## Required work:
Find the line with "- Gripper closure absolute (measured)" in the entries below, then reproduce it and every line after it down to and including the line with "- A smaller", exactly.

## Records shown:
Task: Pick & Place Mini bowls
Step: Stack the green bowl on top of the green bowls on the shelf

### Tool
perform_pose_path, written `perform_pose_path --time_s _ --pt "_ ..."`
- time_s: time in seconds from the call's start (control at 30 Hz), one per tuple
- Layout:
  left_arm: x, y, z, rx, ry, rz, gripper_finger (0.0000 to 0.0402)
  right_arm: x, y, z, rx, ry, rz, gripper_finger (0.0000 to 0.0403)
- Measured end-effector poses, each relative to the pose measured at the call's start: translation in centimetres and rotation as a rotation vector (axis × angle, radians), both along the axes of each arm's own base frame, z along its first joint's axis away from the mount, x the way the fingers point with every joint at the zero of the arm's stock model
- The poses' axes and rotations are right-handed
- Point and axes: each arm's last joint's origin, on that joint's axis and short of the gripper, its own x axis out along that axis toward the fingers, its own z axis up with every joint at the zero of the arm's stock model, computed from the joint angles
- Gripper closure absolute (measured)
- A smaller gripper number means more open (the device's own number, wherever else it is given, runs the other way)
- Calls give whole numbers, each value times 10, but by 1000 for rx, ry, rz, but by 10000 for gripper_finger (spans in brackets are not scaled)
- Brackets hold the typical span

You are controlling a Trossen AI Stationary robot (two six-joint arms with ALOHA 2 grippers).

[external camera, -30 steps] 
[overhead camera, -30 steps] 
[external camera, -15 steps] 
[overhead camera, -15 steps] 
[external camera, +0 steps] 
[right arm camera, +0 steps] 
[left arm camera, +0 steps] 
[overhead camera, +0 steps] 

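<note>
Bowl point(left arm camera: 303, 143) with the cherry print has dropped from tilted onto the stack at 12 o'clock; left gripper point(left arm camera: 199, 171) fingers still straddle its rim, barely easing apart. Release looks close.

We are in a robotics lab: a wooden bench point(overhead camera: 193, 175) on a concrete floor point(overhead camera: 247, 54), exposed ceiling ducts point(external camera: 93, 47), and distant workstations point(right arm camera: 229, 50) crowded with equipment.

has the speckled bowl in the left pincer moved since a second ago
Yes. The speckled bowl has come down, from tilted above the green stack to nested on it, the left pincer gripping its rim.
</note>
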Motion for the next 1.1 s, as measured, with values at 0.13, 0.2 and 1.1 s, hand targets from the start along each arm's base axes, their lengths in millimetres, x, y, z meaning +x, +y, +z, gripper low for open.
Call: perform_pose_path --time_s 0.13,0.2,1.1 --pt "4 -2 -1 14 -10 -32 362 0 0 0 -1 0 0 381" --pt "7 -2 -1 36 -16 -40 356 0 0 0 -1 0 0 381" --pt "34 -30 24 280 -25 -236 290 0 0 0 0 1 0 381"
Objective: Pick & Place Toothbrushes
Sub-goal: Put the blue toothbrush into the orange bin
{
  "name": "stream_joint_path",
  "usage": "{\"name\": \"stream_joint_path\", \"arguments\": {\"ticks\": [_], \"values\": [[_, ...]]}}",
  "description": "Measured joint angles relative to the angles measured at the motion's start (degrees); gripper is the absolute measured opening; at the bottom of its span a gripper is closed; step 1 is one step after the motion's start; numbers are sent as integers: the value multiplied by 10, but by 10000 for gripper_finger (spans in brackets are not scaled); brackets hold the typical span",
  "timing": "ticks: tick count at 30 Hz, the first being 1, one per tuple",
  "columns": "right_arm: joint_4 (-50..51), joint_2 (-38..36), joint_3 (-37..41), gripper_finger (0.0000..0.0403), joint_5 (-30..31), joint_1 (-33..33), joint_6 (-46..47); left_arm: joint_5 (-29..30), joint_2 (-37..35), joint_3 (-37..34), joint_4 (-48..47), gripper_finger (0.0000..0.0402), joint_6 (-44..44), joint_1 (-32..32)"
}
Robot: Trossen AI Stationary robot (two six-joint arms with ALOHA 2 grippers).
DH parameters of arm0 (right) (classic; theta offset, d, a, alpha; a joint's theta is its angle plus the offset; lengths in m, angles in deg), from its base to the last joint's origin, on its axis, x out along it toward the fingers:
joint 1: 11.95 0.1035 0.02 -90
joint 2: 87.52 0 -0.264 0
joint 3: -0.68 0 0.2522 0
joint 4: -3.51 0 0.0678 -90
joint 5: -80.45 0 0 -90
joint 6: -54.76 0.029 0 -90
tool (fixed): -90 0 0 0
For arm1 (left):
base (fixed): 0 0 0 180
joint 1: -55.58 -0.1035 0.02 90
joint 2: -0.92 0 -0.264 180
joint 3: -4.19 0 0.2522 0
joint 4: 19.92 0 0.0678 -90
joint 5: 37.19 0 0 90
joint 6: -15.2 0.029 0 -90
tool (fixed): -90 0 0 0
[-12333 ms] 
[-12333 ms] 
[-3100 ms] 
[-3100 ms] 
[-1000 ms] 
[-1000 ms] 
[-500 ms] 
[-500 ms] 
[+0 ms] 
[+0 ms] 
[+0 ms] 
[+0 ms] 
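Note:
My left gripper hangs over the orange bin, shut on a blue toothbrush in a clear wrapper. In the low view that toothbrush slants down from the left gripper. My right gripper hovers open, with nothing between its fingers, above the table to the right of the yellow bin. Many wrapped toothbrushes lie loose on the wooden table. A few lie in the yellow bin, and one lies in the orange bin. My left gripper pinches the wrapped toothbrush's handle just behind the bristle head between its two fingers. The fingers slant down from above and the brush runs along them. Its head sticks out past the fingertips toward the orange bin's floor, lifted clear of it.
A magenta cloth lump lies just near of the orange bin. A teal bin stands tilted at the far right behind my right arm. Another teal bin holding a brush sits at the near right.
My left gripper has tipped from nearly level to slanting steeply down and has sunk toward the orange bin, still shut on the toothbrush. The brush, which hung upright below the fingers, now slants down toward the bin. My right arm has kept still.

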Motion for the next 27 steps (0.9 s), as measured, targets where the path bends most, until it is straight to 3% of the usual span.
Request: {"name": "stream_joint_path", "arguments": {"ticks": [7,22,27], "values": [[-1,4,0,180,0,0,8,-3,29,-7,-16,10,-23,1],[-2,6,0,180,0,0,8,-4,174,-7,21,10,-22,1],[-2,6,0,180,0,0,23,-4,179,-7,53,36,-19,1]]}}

## Response area:
- Gripper closure absolute (measured)
- A smaller gripper number means more open (the device's own number, wherever else it is given, runs the other way)

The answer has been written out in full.